A University of Pennsylvania economics professor was involved in a flight delay Thursday after a fellow passenger reported the math equations he was writing on the plane as suspicious.
The passenger, Guido Menzio, was eventually allowed to continue on the Philadelphia-to-Syracuse journey. But Menzio’s situation highlighted the recent trend of air travelers being kicked off jetliners for reasons that seem to fall short of the bar.
While precise data about these incidents isn’t recorded, a combination of highly suspicious travelers, cramped airplanes, and the generally anxiety-inducing process of flying seems to be fueling an uptick.
Here are a few examples over the last few months.
1. A University of California, Berkeley student was removed from a Southwest Airlines flight in April after another passenger reported he was making comments in Arabic “perceived to be threatening,” as the airline put it. The student later said he was talking on the phone with his uncle about a speech he had attended. The incident sparked a conversation about air travel, security, and Islamophobia.

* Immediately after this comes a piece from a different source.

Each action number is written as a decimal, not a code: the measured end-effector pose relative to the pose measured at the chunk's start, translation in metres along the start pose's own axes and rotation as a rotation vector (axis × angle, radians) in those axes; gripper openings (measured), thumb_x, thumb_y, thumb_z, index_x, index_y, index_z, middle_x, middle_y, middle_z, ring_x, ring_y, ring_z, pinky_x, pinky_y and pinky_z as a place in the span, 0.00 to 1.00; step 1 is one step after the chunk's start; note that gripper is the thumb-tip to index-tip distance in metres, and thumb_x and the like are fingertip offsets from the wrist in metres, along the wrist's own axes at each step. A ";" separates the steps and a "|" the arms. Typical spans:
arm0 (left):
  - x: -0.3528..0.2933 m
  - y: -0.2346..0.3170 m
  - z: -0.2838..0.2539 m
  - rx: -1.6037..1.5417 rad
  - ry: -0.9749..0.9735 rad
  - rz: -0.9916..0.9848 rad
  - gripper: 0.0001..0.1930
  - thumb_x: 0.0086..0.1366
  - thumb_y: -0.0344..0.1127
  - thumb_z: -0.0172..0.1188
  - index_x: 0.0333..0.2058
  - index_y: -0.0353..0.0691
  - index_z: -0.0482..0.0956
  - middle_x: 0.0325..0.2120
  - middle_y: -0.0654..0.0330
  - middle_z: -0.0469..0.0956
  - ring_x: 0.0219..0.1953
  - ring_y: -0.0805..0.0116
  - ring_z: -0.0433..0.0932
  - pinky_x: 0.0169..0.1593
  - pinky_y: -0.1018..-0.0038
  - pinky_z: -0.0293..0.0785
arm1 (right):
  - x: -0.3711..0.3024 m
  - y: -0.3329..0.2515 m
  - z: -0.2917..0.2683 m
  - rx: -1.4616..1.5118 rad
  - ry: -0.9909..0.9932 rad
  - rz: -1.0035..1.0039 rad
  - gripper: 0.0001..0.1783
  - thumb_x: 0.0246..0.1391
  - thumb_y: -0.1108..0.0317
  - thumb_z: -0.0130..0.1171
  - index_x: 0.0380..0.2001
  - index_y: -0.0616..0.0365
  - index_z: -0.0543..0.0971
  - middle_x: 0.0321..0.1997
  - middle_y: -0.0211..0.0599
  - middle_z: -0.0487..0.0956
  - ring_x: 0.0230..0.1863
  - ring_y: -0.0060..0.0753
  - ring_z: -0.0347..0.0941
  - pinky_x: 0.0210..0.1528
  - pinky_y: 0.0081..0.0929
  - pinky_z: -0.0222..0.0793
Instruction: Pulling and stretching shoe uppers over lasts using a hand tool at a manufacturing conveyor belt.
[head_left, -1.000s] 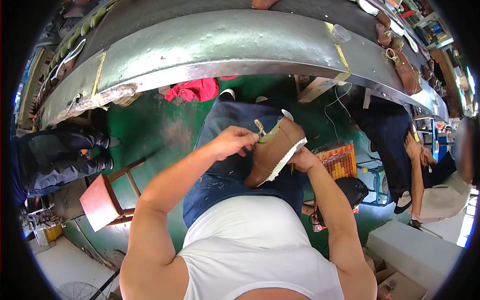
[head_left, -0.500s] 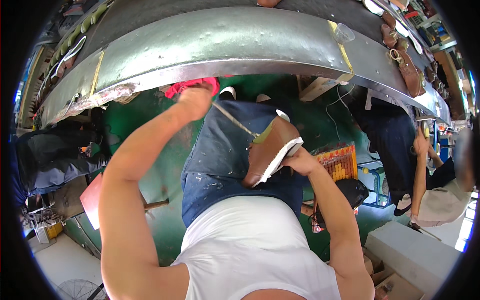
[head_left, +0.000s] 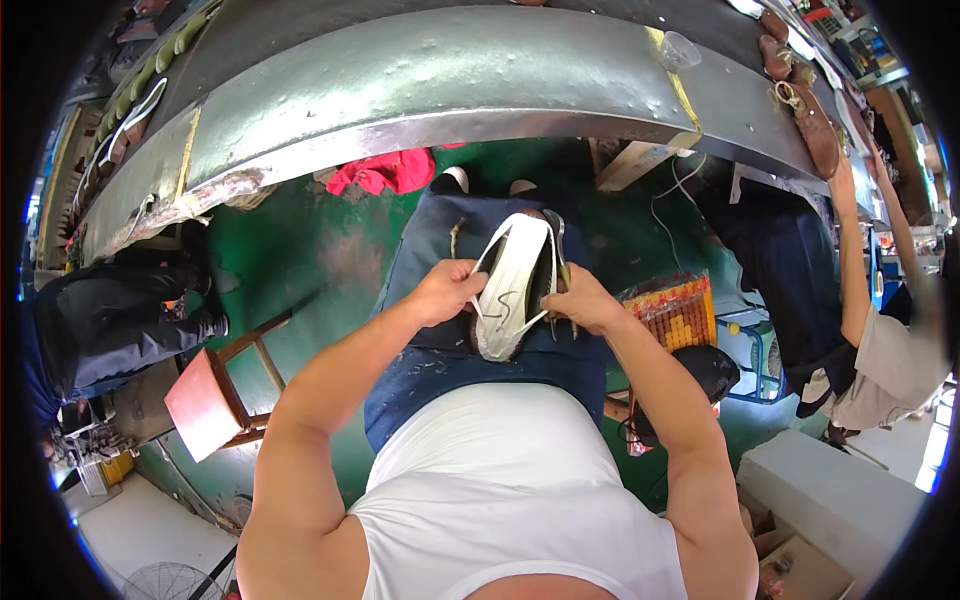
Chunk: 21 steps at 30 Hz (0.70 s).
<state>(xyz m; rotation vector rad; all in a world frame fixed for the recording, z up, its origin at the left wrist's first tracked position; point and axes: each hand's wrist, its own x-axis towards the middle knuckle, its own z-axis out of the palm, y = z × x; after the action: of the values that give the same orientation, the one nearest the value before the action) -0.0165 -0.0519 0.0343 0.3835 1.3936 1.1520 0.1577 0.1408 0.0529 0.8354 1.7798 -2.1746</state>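
An unfinished brown shoe [head_left: 512, 290] rests on my lap, bottom up. Its pale insole carries a dark squiggle, and loose upper edges stand up around it. My left hand [head_left: 448, 292] is closed, pinching the left edge of the shoe near the heel. On the other side, my right hand [head_left: 583, 300] has its fingers closed on the right edge. A curved metal tool [head_left: 557, 228] runs along the shoe beside those fingers; whether the hand grips it too is unclear. A short brown cord end [head_left: 457, 235] shows on my left thigh.
A long metal-faced bench [head_left: 420, 80] crosses in front, with brown shoes [head_left: 818, 135] at its right. Red cloth [head_left: 385, 172] hangs below its edge. A stool [head_left: 210, 405] stands left, an orange-wrapped pack [head_left: 672, 320] right. Other people sit on both sides.
My left hand has left the red cloth and come back to the shoe. The shoe has turned from its side to bottom up. The person at right has reached toward the bench.
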 end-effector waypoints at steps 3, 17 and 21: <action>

2. The parents of a 1-year-old child said they were kicked off an Allegiant Air flight in May after informing the flight crew of the boy’s severe peanut allergy. The airline said an outside medical advisor recommended the child not be allowed on board.
4. A 385-pound man said he was given the boot from a United Airlines flight in April after his would-be row mate complained about his comfort to a flight attendant. A United spokesperson told The Huffington Post that “the airline’s policy is to remove people who can’t safely fit into their seat.”
5. A U.S. Army veteran claimed that Spirit Airlines forced her off an April flight after she tried to bring her “emotional support animal” on board. Service animals are generally allowed on flights.
6. A woman claimed she was unjustly kicked off an American Airlines flight last October by an irate flight attendant. In video recorded by other passengers, the woman is seen crying through the ordeal. American told The Washington Post it had apologized to the passenger.